Запыхавшись, я прибегла к Алтуховым и встала на пороге. Пастухов уже сидел на лавке под часами, зеленый, как тина. На меня не обернулся. Сидел ссутулившись и глядел в пол, в угол.

— Игоря Тимофеевича нету? — спросила я, сама удивляясь своему ровному голоску.

— Отец за ним поехал, — весело откликнулась Настасья Ивановна. — Жмот-то наш, председатель, узнал, что за Игорем Тимофеевичем, сам побег коня отряжать. Без звука…

Она готовилась проводить ненаглядного сыночка и хлопотала у печи.

— Когда по такой погоде доедут, бог знает! — стрекотала она. — Ну и погода! В обед завела тесто, не подходит… Накопали морей, на реках плотины — весь календарь сбили!..

Стол, как и две недели назад, был уставлен разными сластями: и наливочка и редька в сметане. Только груздей не было — дед как накинулся в тот раз, так все и поел.

— Он у нас сроду был дошлый, увертливый, — хвастала Настасья Ивановна про сыночка. — Не знаю, в кого удался… Я-то сама не деревенская, я городская, по родителю — орловская мещанка. Батюшка жильцов пускал. Свой дом у нас был, каменный, с мезонином. Хотели было другой дом прикупить, а тут революция. Мой-то ирод налетел, как коршун, и увез сюда в глухомань, в Мартыниху пропащую эту… Я его тогда и на лицо не разглядела какой. Вижу, красный бант на груди. Красиво. Забралась к нему на седло и поехала, дура. Мне тогда пятнадцать лет сровнялось, ничего не понимала. Привез он меня сюда — с той поры возле горшков и маюсь. А он все скакал гдей-то со своим бантом — наводил порядки… Дите у нас долго не удавалось — десять лет ждали. Бабы говорили, у моего ирода на это дело слабина от кавалерийской должности. И вот народился, наконец, Игорек, счастье мое ненаглядное, солнышко мое. Слабенький чегой-то родился, сосать силенки не было, через носик кормили. Моего злодея тогда дома не было. Воротился да как зашумит: «Ты что, туда-сюда! Не жена ты мне — контра! Почему моему сыну княжеское имя дала! Перекрестить его сей момент на Марата!» В те годы он сильно красный был. Идейный. Это теперь с него вся краска слиняла… Так, почитай, с самого рождения, тянули мы с ним нашего Игорька в разные стороны…
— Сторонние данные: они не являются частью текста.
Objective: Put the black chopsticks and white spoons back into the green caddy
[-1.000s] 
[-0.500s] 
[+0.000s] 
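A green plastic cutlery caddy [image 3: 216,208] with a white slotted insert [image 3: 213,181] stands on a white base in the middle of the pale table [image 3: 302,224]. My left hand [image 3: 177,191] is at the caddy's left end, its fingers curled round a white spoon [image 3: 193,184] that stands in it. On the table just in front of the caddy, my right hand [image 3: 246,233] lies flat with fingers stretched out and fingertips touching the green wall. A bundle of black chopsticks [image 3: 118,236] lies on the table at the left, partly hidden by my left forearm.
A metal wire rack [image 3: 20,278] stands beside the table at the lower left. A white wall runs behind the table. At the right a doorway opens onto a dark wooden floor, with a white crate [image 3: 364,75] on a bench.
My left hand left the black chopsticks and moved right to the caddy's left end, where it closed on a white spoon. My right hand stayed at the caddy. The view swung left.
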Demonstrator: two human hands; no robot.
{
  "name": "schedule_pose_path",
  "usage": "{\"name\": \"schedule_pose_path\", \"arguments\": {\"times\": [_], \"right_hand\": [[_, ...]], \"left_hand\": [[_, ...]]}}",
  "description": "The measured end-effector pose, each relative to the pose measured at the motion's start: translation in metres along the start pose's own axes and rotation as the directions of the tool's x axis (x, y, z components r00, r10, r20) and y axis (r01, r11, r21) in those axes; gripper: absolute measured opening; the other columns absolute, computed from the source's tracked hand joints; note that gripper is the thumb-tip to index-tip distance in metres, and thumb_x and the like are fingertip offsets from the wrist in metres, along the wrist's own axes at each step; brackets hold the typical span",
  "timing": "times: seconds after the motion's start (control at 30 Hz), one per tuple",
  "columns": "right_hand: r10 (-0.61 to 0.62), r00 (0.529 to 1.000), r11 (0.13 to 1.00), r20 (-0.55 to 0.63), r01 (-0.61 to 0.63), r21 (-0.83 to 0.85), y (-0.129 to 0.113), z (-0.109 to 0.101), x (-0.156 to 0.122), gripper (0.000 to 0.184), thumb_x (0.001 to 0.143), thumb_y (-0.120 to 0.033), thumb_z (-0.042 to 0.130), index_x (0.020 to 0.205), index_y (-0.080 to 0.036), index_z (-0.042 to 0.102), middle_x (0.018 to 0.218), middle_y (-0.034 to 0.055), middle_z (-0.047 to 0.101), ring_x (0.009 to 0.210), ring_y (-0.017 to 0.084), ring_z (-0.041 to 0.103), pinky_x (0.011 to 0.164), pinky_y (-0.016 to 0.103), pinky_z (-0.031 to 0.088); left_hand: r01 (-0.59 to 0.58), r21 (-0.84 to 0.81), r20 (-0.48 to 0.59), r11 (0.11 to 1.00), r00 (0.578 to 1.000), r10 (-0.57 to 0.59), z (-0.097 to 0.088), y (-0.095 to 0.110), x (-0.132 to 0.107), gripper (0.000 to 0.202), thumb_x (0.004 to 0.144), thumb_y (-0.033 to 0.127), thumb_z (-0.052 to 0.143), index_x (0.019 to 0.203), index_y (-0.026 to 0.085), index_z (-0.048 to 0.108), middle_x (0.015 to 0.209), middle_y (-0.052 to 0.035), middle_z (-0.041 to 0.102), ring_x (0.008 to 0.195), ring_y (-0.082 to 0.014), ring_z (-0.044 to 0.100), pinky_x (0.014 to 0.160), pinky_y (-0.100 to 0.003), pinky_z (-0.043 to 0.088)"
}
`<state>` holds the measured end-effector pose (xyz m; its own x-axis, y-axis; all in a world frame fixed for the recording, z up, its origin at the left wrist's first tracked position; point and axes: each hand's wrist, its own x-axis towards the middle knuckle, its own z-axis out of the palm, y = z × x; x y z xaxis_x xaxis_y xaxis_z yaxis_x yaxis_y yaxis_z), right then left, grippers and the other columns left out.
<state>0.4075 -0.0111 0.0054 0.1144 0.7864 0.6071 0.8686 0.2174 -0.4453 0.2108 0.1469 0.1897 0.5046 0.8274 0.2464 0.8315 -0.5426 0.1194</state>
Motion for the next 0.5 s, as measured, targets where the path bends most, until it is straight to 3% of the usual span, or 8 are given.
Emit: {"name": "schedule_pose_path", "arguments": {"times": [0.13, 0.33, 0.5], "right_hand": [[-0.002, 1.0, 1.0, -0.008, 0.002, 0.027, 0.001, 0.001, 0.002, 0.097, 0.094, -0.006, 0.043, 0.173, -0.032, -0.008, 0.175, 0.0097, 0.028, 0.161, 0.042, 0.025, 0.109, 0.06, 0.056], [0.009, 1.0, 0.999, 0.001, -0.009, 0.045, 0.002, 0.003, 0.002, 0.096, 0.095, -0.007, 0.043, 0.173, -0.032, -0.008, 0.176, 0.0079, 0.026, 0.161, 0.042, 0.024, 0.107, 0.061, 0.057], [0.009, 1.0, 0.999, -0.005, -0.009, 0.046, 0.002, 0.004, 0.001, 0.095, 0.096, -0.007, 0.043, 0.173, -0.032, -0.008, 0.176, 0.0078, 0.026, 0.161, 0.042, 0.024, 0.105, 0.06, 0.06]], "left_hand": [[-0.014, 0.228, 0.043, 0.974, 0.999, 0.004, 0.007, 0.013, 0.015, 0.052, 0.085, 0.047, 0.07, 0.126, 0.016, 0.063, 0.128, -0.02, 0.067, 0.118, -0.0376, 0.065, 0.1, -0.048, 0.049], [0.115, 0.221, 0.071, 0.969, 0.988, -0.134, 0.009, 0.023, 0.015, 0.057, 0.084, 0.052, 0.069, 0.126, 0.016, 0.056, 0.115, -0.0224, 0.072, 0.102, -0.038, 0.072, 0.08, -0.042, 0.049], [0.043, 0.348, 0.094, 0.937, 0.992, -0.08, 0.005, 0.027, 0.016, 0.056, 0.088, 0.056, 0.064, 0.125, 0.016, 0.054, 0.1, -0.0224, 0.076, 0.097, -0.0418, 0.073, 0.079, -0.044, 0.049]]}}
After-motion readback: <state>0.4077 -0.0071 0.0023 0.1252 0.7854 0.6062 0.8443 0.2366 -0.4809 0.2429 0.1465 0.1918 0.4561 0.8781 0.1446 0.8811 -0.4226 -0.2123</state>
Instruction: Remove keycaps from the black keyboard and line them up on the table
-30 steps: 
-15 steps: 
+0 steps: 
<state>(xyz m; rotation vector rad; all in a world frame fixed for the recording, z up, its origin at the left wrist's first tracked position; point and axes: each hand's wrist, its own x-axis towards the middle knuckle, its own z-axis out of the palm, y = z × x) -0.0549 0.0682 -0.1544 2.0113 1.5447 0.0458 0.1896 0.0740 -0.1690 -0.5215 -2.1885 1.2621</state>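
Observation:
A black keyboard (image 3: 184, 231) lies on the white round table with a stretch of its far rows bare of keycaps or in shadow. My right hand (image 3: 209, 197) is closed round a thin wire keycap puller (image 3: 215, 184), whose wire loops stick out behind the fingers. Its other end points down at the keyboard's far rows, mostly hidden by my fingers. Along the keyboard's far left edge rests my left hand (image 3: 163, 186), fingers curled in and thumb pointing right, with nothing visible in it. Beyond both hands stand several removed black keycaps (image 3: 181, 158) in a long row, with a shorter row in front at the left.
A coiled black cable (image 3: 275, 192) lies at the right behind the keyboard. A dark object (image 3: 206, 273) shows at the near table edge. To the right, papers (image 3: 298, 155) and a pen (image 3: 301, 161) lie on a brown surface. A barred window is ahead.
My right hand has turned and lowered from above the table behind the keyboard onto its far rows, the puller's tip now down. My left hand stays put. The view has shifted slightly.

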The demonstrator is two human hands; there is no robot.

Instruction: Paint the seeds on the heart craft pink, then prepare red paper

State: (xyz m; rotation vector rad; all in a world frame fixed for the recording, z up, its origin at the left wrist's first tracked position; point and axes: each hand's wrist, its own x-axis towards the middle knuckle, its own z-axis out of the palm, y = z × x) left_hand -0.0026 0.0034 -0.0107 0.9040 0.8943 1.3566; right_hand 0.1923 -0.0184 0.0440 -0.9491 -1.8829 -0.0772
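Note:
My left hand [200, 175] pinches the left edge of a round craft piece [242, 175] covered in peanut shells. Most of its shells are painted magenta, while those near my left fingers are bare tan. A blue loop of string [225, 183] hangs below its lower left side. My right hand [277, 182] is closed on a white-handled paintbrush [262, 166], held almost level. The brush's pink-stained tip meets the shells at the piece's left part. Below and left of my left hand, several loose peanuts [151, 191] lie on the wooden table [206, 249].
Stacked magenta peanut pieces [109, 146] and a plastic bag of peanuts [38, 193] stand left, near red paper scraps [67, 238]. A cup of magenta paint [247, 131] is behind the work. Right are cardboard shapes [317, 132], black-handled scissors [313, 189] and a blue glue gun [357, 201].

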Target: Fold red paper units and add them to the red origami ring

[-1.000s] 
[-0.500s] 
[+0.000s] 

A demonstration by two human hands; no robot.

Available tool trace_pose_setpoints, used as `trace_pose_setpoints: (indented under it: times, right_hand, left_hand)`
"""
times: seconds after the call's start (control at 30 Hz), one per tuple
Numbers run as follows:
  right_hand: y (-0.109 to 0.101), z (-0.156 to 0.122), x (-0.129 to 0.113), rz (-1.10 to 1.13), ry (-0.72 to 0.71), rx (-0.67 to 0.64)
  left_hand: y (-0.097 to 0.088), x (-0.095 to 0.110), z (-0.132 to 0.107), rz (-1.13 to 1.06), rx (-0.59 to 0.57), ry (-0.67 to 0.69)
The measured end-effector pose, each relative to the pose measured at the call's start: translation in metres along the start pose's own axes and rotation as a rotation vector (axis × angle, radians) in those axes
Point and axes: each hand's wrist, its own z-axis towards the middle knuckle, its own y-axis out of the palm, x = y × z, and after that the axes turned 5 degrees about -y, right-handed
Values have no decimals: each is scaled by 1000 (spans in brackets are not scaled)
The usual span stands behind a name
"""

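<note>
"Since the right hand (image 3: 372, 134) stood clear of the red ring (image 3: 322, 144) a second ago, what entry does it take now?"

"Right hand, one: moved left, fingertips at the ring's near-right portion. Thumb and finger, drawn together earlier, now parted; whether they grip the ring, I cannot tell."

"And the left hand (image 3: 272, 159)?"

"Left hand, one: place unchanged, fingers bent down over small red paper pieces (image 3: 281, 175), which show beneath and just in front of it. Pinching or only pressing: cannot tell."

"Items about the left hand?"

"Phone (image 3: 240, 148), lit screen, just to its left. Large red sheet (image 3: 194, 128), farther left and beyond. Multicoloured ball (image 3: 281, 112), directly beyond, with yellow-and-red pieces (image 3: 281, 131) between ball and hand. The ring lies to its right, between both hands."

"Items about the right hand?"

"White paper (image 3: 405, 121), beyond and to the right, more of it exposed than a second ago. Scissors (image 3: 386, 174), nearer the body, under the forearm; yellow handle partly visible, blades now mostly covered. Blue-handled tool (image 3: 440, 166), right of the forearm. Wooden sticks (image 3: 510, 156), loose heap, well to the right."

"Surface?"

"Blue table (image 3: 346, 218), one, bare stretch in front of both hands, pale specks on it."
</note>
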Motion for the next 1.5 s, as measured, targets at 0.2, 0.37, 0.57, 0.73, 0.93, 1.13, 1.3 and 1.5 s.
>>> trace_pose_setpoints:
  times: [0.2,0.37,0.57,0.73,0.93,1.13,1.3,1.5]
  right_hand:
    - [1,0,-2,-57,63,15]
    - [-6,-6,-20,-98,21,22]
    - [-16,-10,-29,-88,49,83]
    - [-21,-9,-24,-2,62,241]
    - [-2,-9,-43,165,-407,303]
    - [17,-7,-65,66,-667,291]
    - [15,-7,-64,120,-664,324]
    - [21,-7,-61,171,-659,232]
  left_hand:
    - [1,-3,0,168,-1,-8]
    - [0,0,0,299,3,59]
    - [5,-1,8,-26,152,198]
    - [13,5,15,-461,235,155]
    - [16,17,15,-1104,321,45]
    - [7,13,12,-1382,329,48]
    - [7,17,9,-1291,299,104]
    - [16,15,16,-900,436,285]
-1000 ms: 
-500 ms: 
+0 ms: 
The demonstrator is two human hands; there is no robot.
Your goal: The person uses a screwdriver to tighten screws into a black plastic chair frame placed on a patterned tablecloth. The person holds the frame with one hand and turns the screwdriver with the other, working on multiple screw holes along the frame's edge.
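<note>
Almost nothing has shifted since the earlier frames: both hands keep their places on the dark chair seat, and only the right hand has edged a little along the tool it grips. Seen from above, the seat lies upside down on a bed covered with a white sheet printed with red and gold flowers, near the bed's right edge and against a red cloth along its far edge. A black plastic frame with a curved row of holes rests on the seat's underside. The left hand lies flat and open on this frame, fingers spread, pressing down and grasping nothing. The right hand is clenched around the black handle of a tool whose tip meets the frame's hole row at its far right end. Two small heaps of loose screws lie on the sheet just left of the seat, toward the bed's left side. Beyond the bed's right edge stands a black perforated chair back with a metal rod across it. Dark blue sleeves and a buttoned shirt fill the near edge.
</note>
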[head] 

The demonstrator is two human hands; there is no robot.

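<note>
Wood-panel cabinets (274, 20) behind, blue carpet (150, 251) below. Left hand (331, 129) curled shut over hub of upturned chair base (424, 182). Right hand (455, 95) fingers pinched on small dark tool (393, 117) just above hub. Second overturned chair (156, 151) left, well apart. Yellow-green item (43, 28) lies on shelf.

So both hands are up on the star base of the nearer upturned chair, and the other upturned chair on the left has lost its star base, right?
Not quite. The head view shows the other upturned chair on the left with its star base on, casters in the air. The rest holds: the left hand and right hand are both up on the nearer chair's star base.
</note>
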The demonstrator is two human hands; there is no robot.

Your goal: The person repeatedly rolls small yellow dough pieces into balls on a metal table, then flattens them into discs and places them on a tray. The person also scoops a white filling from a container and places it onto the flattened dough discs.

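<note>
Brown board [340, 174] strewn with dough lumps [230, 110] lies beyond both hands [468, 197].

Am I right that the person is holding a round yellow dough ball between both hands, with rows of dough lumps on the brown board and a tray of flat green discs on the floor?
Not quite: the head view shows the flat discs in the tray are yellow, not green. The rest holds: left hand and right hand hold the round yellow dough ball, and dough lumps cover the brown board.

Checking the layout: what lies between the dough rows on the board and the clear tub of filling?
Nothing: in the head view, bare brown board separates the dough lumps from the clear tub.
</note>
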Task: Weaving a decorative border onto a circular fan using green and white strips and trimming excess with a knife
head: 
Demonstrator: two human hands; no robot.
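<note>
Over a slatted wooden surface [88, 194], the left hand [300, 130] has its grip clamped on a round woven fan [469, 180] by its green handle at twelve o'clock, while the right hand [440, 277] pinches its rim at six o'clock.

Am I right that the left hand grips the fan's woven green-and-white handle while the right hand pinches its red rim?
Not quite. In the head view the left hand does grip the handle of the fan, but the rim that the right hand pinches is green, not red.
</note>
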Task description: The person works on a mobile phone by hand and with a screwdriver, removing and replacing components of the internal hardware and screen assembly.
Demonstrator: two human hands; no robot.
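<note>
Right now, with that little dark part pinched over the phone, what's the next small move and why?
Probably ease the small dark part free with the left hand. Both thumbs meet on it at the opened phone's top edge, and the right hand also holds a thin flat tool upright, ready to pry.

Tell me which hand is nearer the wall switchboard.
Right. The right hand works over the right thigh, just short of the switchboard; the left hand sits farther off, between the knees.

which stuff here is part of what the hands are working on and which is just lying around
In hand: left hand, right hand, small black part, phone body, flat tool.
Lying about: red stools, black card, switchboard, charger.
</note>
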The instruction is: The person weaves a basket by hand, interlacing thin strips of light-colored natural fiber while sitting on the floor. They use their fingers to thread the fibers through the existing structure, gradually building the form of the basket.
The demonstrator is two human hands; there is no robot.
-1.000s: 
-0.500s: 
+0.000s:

Пока Настасья Ивановна говорила, я украдкой поглядывала на Пастухова, старалась понять, что у него на уме. Он насупился, уставился в угол глазами, и было непонятно — слушал или нет.

— Подошло время обряжать Игорька в школу, — вспоминала Настасья Ивановна, — а у нас нет ничего… В тот год мой дурачок все добро в колхоз стащил, и коня, и сбрую, и колеса. Нам бы на пятьдесят лет хватило, а он стащил. Теперь у нас ничего нет, и в колхозе на двадцать одров четыре хода… Бывало, Игорек из школы придет — сразу бежит казанки перебирать. Казанков этих у него было цельный чулан натаскан: и простые бабки, и крашеные, и свинцом залитые, и с пломбами, и с заклепками, и с гвоздями. Отец, бывало, шумит: «Брось мослы! Читай задачку!» А он улыбается, бедный, да говорит: «Чего их учить, уроки-то… Положи лучше мне, маманя, побольше пирожка, я сегодня с Ванюшей поделюсь, больно он любит пирожок с луком». Ванюшка этот был младший братишка учительницы-сиротки. Игорек с ним на одной парте сидел. Подкармливал его потихоньку. Вишь, какой жалобный… — Она шмыгнула носом.